One brother is a pot growing entrepreneur with a crippling lack of smarts and a talent for trouble while the other brother is an Ivy League professor on the verge of a huge promotion and keen to maintain the distance he has travelled from his humble beginnings.

When the learned sibling realises that reports of his brother’s death are not only greatly exaggerated, but are part of a plot to take down a domineering local crime boss, the Slackerdemic double act get to work at rebuilding bridges and sorting their lives out. Which is nowhere near as trite as it sounds. It’s a keenly felt, visually interesting and surprisingly nuanced comedy.

Edward Norton takes on the roles of both brothers while aplomb, though his pot grower from the sticks is at first a little too cornball, but as the film progresses we find both to be layered performances, capable of engaging our emotions and elevating the film. Norton has a habit of allowing the other characters to develop around him, almost fading to the background but this is why he is so magnetic a screen presence.

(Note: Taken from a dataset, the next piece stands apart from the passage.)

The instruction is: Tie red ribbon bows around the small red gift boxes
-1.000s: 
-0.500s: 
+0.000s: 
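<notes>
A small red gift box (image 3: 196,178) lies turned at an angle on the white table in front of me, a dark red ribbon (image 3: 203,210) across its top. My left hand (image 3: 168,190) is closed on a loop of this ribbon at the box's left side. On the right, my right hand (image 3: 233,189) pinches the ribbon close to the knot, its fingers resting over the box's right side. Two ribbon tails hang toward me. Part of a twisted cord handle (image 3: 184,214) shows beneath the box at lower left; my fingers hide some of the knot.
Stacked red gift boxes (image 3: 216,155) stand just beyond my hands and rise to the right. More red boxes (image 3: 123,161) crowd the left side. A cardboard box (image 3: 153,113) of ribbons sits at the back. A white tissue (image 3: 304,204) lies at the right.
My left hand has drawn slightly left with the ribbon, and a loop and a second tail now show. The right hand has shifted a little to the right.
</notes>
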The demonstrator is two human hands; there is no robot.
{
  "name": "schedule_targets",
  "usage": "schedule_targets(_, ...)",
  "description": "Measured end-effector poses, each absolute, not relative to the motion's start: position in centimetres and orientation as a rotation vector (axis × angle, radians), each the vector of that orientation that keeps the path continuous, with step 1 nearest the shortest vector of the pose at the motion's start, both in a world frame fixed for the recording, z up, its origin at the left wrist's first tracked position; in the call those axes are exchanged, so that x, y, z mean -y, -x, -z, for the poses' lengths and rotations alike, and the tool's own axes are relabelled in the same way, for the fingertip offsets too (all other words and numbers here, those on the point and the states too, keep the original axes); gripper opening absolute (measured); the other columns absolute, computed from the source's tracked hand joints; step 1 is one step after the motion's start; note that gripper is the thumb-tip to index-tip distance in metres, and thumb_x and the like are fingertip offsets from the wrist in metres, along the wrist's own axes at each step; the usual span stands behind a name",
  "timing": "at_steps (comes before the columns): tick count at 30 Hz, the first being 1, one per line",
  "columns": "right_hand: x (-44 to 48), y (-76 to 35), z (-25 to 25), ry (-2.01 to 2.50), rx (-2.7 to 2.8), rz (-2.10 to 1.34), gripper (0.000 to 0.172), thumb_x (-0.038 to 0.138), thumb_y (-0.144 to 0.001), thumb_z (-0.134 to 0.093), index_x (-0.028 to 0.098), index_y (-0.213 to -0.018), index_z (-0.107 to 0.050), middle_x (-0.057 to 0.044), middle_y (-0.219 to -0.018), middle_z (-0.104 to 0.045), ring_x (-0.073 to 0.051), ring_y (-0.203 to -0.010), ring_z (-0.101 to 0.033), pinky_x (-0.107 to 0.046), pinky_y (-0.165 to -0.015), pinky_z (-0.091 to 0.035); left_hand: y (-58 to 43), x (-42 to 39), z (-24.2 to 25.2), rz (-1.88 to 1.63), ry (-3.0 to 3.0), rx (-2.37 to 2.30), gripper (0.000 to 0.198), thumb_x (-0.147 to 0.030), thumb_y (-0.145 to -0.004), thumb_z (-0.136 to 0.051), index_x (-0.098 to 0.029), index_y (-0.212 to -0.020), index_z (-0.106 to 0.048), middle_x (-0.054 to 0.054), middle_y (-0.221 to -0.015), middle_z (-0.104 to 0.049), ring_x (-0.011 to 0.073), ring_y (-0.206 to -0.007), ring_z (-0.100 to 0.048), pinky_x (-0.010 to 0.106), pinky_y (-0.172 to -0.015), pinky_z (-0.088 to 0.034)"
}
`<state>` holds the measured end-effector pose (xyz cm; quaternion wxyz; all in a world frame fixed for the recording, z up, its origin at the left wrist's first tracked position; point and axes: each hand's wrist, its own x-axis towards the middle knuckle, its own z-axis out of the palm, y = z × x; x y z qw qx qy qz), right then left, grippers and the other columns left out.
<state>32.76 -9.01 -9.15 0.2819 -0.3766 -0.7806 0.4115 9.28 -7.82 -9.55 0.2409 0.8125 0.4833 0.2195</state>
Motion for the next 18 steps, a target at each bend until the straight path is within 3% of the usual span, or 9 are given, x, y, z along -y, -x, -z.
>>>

It’s a fairly standard premise elevated by a great supporting cast with Susan Sarandon’s role as the twins’ mother is soaked in pathos and gin and Richard Dreyfuss’s duplicitous drug baron Pug Rothbaum (a Coenesque name if ever there was one) is a coarse and chilling presence. It’s always great to see Melanie Lynskey on screen and Blake Nelson is virtually unrecognisable in his supporting role and you get the feeling that this film was made as a passion project rather than an attempt to attract a wide audience. Its cast is its greatest asset and its witty script will surprise those expecting a pothead crime caper – it is far deeper, and far more enjoyable than that.

Leaves of Grass is out now on DVD and VOD.